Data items
******

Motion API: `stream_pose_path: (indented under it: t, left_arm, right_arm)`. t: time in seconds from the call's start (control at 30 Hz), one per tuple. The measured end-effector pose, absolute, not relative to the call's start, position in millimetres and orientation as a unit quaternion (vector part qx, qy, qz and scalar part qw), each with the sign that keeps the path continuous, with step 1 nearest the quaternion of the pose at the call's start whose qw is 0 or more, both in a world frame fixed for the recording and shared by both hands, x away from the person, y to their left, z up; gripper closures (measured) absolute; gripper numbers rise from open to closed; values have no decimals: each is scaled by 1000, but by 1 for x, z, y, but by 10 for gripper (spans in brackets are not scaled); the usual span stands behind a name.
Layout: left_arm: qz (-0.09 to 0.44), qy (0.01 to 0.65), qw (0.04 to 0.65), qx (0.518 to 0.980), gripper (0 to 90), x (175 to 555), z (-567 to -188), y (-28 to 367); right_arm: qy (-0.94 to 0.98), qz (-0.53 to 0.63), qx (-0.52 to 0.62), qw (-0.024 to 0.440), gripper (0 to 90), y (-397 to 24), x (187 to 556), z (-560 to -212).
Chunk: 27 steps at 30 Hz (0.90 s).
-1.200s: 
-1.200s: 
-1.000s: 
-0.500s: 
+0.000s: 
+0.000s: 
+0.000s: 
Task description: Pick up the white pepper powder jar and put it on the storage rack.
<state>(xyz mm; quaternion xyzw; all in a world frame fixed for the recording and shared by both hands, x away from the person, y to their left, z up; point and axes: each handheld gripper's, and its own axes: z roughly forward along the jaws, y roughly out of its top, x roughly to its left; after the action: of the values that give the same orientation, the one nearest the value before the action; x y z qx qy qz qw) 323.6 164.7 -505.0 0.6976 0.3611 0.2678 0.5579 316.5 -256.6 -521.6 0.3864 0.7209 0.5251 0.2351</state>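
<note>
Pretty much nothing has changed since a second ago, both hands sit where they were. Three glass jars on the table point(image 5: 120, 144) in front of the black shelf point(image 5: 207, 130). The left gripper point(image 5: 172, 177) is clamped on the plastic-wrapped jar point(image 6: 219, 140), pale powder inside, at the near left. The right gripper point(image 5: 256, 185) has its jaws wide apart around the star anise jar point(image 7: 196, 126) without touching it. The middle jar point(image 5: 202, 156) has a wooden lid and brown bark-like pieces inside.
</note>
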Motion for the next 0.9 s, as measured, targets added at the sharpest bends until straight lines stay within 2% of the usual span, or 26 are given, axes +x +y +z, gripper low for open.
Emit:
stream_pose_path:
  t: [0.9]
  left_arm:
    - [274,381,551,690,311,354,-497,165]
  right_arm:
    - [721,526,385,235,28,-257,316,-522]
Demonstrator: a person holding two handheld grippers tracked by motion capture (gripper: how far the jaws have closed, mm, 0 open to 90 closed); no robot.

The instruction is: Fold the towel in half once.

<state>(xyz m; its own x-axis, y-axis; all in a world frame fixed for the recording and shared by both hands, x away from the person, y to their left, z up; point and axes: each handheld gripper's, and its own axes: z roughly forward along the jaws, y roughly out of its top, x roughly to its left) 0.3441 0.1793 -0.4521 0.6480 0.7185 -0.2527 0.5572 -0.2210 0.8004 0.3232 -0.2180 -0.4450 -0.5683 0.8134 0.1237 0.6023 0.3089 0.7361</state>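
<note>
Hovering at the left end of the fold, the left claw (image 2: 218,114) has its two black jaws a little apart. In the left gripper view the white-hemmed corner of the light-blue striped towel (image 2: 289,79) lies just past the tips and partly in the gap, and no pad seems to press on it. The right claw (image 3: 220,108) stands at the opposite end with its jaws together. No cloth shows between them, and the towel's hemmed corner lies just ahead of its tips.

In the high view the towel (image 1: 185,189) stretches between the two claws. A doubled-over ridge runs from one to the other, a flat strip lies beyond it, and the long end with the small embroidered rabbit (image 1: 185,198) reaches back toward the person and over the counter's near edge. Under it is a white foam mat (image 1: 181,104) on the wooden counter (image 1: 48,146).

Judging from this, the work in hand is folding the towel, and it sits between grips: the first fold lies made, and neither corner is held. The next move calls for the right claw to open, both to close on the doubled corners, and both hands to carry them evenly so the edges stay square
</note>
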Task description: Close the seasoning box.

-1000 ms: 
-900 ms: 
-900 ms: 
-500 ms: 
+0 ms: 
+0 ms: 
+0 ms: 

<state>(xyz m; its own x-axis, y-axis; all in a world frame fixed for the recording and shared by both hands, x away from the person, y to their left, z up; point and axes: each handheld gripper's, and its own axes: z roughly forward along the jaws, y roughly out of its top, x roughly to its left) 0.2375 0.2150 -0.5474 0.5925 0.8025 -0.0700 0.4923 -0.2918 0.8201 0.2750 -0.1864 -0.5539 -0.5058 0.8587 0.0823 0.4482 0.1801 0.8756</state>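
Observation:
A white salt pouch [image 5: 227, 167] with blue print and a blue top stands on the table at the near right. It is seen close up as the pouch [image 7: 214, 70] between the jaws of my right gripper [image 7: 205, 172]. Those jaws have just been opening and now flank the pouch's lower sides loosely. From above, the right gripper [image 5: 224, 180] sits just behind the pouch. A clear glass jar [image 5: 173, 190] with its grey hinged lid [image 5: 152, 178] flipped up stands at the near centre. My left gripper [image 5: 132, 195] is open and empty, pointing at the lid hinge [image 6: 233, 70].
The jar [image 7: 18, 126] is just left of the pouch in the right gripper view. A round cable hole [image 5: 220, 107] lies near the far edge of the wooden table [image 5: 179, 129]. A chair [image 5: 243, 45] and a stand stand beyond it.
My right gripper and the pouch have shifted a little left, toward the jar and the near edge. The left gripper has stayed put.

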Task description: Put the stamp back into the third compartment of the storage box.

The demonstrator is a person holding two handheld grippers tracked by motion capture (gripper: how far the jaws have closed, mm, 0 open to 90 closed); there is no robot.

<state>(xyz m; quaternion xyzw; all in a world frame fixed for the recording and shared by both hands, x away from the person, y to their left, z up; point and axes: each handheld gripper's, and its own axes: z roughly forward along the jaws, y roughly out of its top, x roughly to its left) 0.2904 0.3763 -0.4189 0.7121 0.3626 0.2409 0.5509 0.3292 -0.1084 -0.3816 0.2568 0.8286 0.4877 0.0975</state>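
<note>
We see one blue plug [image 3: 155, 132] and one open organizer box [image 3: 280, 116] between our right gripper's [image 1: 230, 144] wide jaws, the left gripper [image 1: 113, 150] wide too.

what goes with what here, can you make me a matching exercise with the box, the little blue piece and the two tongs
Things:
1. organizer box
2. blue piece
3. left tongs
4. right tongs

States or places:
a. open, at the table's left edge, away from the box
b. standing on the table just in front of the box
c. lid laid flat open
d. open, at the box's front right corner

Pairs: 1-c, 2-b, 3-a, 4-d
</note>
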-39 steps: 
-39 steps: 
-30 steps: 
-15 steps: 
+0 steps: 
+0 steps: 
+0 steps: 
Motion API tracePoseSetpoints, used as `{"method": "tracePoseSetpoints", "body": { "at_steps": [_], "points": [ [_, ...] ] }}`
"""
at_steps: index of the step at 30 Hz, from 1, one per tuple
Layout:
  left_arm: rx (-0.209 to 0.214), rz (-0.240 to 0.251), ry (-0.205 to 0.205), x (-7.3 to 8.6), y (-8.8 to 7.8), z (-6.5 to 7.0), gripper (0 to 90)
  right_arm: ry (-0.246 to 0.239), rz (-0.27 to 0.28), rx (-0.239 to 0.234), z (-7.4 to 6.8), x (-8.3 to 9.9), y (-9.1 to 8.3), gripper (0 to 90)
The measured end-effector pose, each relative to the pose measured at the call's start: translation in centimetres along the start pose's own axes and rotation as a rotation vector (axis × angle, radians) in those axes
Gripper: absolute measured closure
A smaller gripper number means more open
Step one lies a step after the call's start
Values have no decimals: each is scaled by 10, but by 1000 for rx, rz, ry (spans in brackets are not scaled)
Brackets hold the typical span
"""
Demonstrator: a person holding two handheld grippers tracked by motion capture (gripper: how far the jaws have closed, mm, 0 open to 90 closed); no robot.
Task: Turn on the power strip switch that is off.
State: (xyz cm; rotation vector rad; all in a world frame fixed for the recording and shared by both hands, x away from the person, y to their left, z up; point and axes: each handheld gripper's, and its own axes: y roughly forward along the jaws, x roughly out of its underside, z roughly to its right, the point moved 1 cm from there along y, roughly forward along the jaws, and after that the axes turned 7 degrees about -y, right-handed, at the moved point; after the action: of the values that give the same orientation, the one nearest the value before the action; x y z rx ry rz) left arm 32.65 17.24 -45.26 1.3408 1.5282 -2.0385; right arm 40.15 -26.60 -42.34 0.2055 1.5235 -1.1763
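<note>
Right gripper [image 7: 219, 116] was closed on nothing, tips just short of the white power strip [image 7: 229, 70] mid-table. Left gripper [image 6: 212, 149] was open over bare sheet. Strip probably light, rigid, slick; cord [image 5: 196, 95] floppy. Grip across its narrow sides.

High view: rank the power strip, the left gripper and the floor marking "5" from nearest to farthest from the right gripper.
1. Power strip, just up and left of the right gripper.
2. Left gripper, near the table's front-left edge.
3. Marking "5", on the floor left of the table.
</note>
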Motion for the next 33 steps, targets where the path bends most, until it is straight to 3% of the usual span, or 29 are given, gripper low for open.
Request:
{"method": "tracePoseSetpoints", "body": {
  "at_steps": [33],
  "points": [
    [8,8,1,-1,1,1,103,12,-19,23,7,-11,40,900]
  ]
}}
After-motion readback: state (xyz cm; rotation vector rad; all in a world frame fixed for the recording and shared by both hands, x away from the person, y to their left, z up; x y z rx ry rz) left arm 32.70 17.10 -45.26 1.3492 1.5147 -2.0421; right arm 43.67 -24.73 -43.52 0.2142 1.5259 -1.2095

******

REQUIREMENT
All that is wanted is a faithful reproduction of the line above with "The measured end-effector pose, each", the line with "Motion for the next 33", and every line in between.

COMPLETED EXERCISE
The measured end-effector pose, each relative to the pose measured at the call's start: translation in centimetres along the start pose's own axes and rotation as a rotation vector (axis × angle, radians) in those axes
Gripper: absolute measured closure
A smaller gripper number means more open
Step one lies a step after the call's start
Values have no decimals: each is scaled by 10, but by 1000 for rx, rz, ry (spans in brackets are not scaled)
Brackets hold the typical span
"""
Demonstrator: a person holding two handheld grippers tracked by motion capture (gripper: how far the jaws have closed, mm, 0 open to 90 closed); no robot.
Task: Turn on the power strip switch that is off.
State: (xyz cm; rotation vector rad; all in a world frame fixed for the recording and shared by both hands, x away from the person, y to their left, z up; point and axes: each handheld gripper's, and its own axes: y roughly forward along the jaws, x roughly out of its underside, z roughly to its right, the point moved 1 cm from there along y, roughly forward along the jaws, and after that the axes turned 7 degrees about -y, right-handed, at the moved point; after the action: of the values that give the same orientation, the one nearest the value before the action; x y z rx ry rz) left arm 32.65 17.24 -45.26 1.3408 1.5282 -2.0385; right arm 40.15 -26.60 -42.34 0.2055 1.5235 -1.1763
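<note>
Right gripper [image 7: 219, 116] was closed on nothing, tips just short of the white power strip [image 7: 229, 70] mid-table. Left gripper [image 6: 212, 149] was open over bare sheet. Strip probably light, rigid, slick; cord [image 5: 196, 95] floppy. Grip across its narrow sides.

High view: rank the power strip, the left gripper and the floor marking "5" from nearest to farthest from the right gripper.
1. Power strip, just up and left of the right gripper.
2. Left gripper, near the table's front-left edge.
3. Marking "5", on the floor left of the table.
</note>
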Motion for the next 33 steps, targets where the path bends most, until it is straight to 3% of the usual span, or 29 are given, gripper low for open.

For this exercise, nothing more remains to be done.